[第七条] 買い上げの名目で種々の物品を騙し盗った。

元命が尾張守として尾張国において買い上げたのは、絹織物・麻織物・漆・油・苧麻ちょま・染料・綿といった品々である。そして、これらの物品を生産して元命に売ったのは、尾張国の百姓たちだったわけだが、その百姓たちの不満は、元命が物品を不当に安く買い上げたことにあった。そうした不公正な買い上げが尾張国の百姓たちにもたらした損失は、絹織物に関してだけでも、数千疋にも及んでいたという。

こうした悪徳受領による公的な買い上げの最も恐ろしいところは、それが売り手の意思を無視した強制的なものであったところにあった。つまり、買い上げの名目で尾張守元命から絹織物を売るように求められた尾張国の百姓は、どれだけの損失を被ることになろうとも、必ずや元命が購入したがるだけの量の絹織物を売らなければならなかったのである。

それでも、元命から多少なりとも代価を支払われた者は、たとえ原価割れするような価格での売買を強いられていたにしても、まだ幸運であったのかもしれない。というのは、貸しつけというかたちで元命のために絹織物を用立てた百姓の中には、その貸しつけを踏み倒された者もあったからに他ならない。

被害額は「農民の二万数千年分の年収」に上ったのに…

さて、以上に「尾張国郡司百姓等解」の内容の一部を詳しく見てきたわけだが、これによって明らかになったように、尾張守藤原元命がその任国において犯した罪は、あまりにも大きなものであった。

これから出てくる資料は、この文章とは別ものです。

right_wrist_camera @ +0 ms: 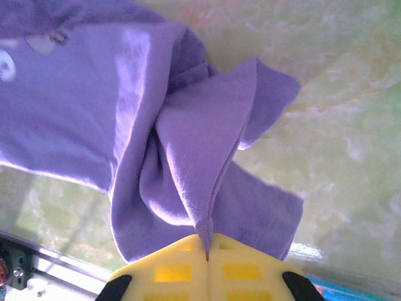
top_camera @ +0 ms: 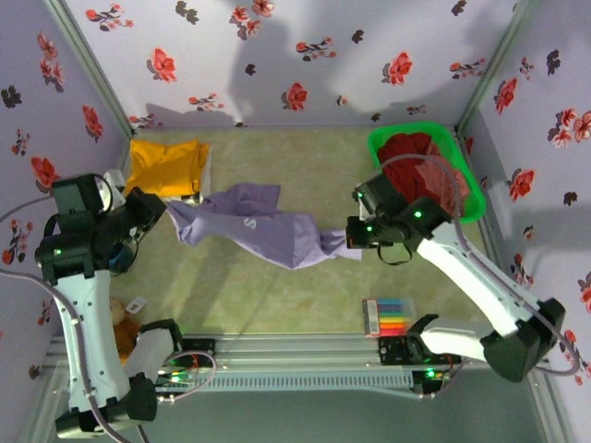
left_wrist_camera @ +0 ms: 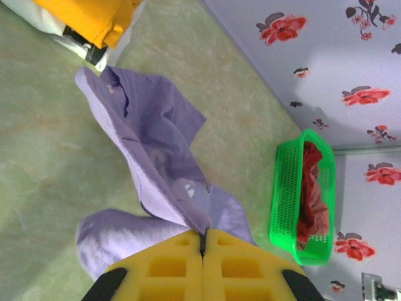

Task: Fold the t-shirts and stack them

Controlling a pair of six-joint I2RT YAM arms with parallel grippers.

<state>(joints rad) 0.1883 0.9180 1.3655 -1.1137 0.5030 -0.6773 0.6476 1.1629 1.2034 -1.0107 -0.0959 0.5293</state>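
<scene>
while the left gripper [left_wrist_camera: 202,241] is clamped on one end of the purple tee [top_camera: 263,231] and the right gripper [right_wrist_camera: 207,248] on the other, the tee spans the table [top_camera: 277,300] between them, long axis left-to-right, each arm nearest its own end.

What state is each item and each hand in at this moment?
lavender t-shirt, unfolded, bunched, stretched between both hands.
left hand, shut on lavender t-shirt.
right hand, shut on lavender t-shirt.
mustard-yellow t-shirt, lying at the far left, roughly folded.
green basket, upright, holding clothes.
dark red t-shirt, crumpled in the basket.
</scene>
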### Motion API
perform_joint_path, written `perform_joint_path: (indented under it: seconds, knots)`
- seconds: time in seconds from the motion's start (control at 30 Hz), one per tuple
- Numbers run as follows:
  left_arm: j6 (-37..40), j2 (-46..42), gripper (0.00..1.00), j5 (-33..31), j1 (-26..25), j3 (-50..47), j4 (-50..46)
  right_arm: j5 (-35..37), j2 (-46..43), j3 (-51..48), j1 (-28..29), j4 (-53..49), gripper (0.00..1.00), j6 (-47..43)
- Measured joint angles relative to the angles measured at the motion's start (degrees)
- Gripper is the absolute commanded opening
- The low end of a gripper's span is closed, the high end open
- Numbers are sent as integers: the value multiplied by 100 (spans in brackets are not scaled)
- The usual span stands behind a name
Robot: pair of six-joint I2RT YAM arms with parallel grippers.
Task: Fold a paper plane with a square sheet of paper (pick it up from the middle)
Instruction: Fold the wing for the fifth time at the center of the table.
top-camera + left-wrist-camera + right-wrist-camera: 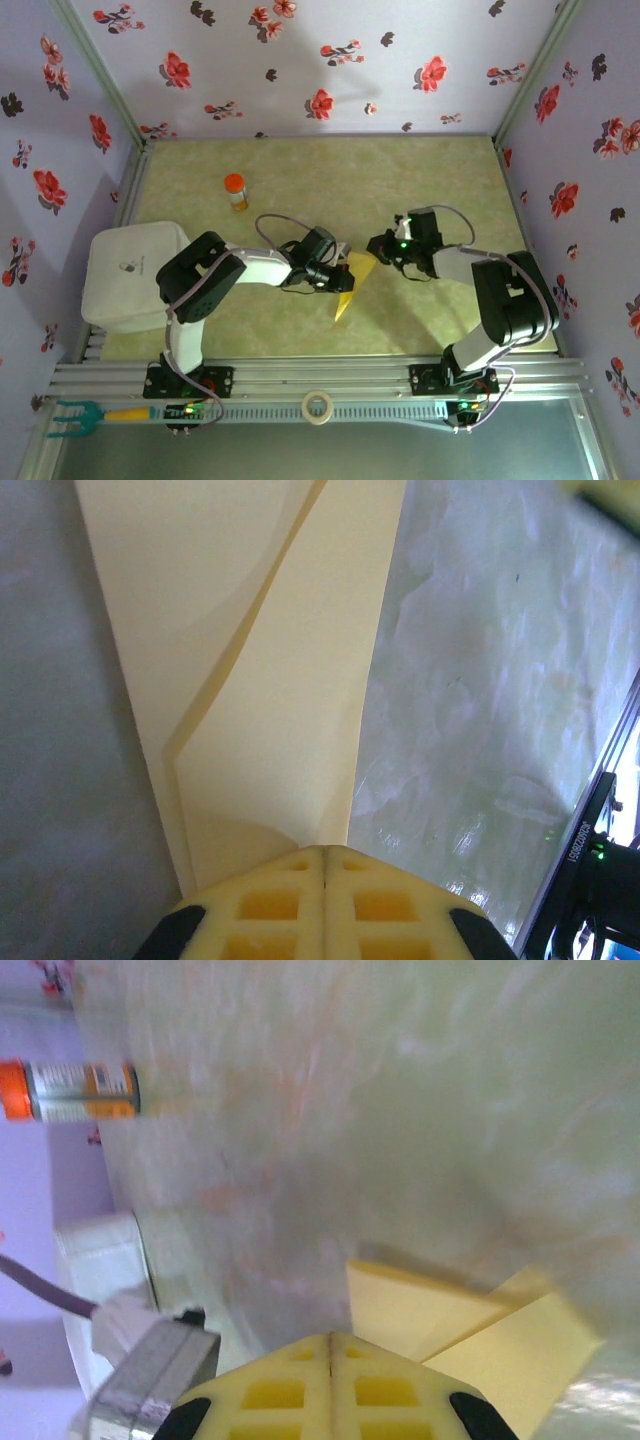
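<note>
The square sheet of paper [352, 282] lies folded into a narrow yellow pointed shape at mid table, its tip toward the near edge. My left gripper [342, 279] is shut, its tips resting on the paper's middle. In the left wrist view the paper [270, 680] runs away from my shut left gripper [325, 852], with a slanting crease across it. My right gripper [379, 250] is shut beside the paper's wide far end. In the right wrist view, folded layers of paper [520, 1350] sit just right of the gripper [330, 1338].
A small orange-capped bottle [236, 192] stands at the back left, also seen as the bottle [70, 1090] in the right wrist view. A white box [130, 275] sits at the left edge. A tape roll [318, 407] and a green fork tool [70, 415] lie on the front rail.
</note>
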Motion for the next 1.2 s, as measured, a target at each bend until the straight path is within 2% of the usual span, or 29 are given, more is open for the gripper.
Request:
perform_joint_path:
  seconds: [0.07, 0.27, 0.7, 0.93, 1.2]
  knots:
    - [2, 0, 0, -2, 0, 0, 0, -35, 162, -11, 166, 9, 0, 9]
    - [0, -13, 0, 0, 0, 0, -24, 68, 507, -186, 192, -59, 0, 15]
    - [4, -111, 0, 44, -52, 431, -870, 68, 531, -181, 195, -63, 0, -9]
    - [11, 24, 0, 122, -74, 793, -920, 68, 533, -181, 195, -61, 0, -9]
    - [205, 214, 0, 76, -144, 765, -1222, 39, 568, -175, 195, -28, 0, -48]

彼の数々の悪行が尾張国にもたらした損失は、経済的なものだけを見ても、十七万数千石にもなっていたのである。それは、王朝時代において、一般労働者の二万数千年分の年収に匹敵する額であった。

繁田信一『わるい平安貴族』(PHP文庫)

そして、国司の権力を振りかざして欲望のままに犯行を重ねた悪徳受領は、永祚元年(九八九)の四月五日、ついに尾張守を罷免されることになる。

同日の『小右記』に「元命朝臣あそんは百姓の愁ふるに依りて任を停む」と見える如く、これに先立って「尾張国郡司百姓等解」を受理していた朝廷が、藤原元命から尾張守の官職を取り上げたのである。

しかし、三カ年にも渡って尾張国の人々をさんざんに苦しめておきながらも、ただたんに受領国司の地位を失うだけですんだのであるから、藤原元命という悪徳受領は、かなりの強運に恵まれていたのかもしれない。